Who represents us at the Met? And we don’t even have to ask about a more local opera company because in contrast to Europe it probably doesn’t even exist. Why build and fund a house when it doesn’t belong to anyone? Is that why the NYCO evaporated before our eyes? It didn’t belong to anyone so no one cared enough to do anything and no one was genuinely answerable. We begin to see why the American non-profit concept for the arts is such a bad idea – something clearly proven by the conditions of our cultural lives and many if not most of our cultural institutions.
Never mind. We’ll solve the problem of our poor international comparisons by not making any international comparisons. Presto! Problem solved.
Adam Huttler says
At the risk of hijacking Andrew’s comment section…
William, I’m pretty sure I understand your position on publicly funded arts organizations. Believe it or not I’m even sympathetic to it. However I’ve never understood how you imagine we might get from where we are today to that place. Is there a road map that you’re willing to propose? How much would it cost and where does the political will come from? Because the reason I don’t dwell on the international comparisons is that I don’t believe they are helpful or actionable. There are many sweeping changes to US policy and economics I would make if I had the unilateral power to do so, but I don’t, so I try to work creatively and effectively within the system as it actually exists.
william osborne says
Adam, I wasn’t at all referring to you when I mentioned our lack of international comparisons. It’s a country-wide problem that is very notable. Even if public arts funding is not a current political reality, the knowledge of how we compare internationally is still valuable in itself. It provides important perspectives about our situation, including the idea that when nobody owns our arts organizations we are too often inherently headed toward trouble, and that we the people should be the owners of most arts organizations.
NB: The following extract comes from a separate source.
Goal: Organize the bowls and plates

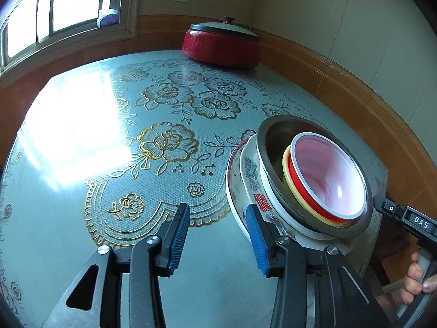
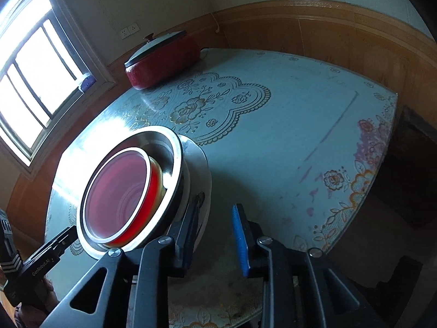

I have a concept of how we can move toward better public funding systems based on my belief that knowledge lights the darkness and awareness brings change. Most Americans have no idea about how poorly we compare. They don’t know, for example, that the USA only has 3 cities in the top 100 for opera performances per year. They don’t know that the regularly recurring bankruptcies of orchestras is not a norm and is something unique to the USA.
To change this, we have to educate key groups about Europe’s public systems and how they compare to the USA. These key groups are:
1. Artists
2. Arts administrators
3. Music educators
4. Journalists
5. Politicians
Framed this way, the Internet and discussions such as ours become very useful. Even through my small efforts, I’ve noticed some changes in how some of these groups view our situation. As their consciousness grows, they will pass the ideas on to a wider public.
I think of it as similar to the very long process it took people to change racist views in the USA. We are currently about where they were in perhaps the early 20th century. It will still be a long time before we reach a full blown movement like the civil rights movement of the 60s, but important work often has to start with small and slow beginnings. And in the end, we have no choice, because our system of funding the arts by donations is largely unworkable and beyond repair or reformation.